___ Given information

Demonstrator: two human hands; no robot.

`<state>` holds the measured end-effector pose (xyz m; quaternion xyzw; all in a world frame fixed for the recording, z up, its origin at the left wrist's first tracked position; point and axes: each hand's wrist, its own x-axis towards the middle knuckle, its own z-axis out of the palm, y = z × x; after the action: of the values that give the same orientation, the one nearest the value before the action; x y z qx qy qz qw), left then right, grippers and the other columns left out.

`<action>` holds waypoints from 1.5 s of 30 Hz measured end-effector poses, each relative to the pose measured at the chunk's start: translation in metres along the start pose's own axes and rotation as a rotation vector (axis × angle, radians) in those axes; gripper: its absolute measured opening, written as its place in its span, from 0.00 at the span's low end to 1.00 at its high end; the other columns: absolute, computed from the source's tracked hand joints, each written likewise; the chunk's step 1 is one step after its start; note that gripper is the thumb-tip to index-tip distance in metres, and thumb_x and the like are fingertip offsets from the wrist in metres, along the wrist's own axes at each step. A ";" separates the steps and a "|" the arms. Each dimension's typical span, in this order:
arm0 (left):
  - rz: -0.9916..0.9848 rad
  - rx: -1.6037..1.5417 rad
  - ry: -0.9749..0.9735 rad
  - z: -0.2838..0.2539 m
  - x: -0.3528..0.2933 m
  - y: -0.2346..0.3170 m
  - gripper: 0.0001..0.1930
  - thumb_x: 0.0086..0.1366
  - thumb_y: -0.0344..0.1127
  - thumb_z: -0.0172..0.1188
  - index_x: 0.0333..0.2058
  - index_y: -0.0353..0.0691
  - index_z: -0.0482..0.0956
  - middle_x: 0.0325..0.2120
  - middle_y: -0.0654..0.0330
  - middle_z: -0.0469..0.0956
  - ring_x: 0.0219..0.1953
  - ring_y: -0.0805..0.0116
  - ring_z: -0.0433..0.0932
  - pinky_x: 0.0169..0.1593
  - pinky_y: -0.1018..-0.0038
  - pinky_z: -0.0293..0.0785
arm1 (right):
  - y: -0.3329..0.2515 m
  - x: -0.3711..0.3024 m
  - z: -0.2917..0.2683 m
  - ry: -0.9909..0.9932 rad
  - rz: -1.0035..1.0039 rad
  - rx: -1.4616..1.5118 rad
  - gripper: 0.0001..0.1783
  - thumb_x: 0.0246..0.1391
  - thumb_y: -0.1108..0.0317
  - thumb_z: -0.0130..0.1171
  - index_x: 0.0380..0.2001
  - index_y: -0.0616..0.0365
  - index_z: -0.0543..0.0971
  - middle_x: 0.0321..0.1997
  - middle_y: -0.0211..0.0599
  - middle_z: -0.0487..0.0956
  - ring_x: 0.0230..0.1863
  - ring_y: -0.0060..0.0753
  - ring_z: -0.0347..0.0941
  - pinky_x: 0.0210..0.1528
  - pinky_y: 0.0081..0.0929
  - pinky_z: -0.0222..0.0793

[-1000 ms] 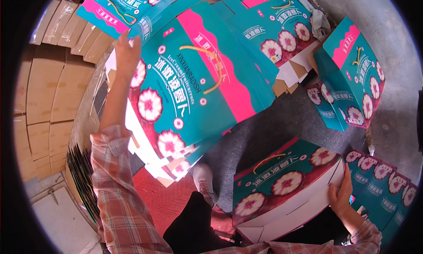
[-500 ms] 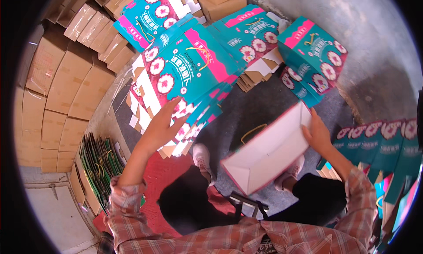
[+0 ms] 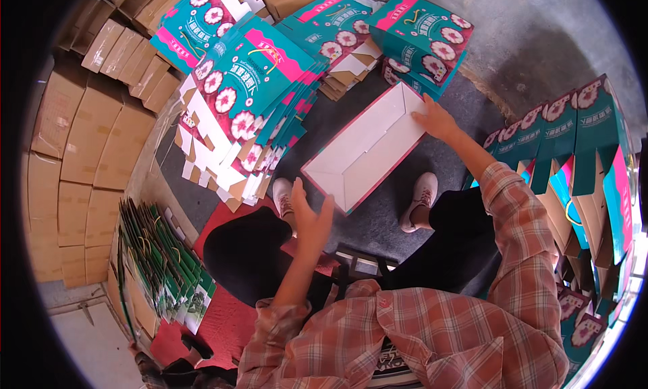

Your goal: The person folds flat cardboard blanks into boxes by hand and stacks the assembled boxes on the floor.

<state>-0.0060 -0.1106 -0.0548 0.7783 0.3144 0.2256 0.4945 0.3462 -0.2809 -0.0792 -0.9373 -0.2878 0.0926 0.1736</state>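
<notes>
A: Starting at our left, what do we have within reach?

B: Up and to the left of our left hand point(image 3: 307, 217) lies a fanned stack of flat teal cartons point(image 3: 246, 112), still unfolded, so plenty looks left to do. Farther out on that side stand plain brown boxes point(image 3: 81, 139) and a sheaf of green flat packs point(image 3: 165, 267).

A: And the left hand itself?

B: It is spread, fingers loose, gripping nothing. It sits just at the near corner of the open box point(image 3: 368, 146); we cannot tell whether it touches.

A: So the box is formed?

B: We judge it opened out but not finished: white inside showing, pink rim, lying between our two hands above our shoes.

A: The right side?

B: Our right hand point(image 3: 435, 119) rests on the far end of the box, fingers laid flat rather than clenched. Beyond it and to its right, folded teal boxes point(image 3: 574, 132) already stand in a row, so some work seems done.
</notes>
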 end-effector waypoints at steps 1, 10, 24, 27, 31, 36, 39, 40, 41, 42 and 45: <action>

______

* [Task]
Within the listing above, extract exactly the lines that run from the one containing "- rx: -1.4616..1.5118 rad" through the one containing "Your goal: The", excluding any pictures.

* [Written response]
  - rx: -1.4616..1.5118 rad
  - gripper: 0.0001..0.1783
  - thumb_x: 0.0246..0.1391
  - thumb_y: -0.1108..0.0317
  - thumb_z: -0.0130..0.1171
  - index_x: 0.0380..0.2001
  - index_y: -0.0616..0.0365
  - index_z: -0.0543..0.0971
  - middle_x: 0.0321..0.1997
  - middle_y: -0.0211..0.0599
  - middle_z: -0.0487..0.0956
  - ring_x: 0.0230..0.1863
  - ring_y: -0.0060..0.0753
  - ring_z: -0.0347..0.0941
  - pinky_x: 0.0210..0.1528
  - pinky_y: 0.0081..0.0929
  - pinky_z: -0.0222..0.0793

[-1000 ms] 
[-500 ms] 
[+0 ms] 

Your goal: The person folds flat cardboard blanks into boxes by hand and stacks the assembled boxes on the floor.

The response is now done.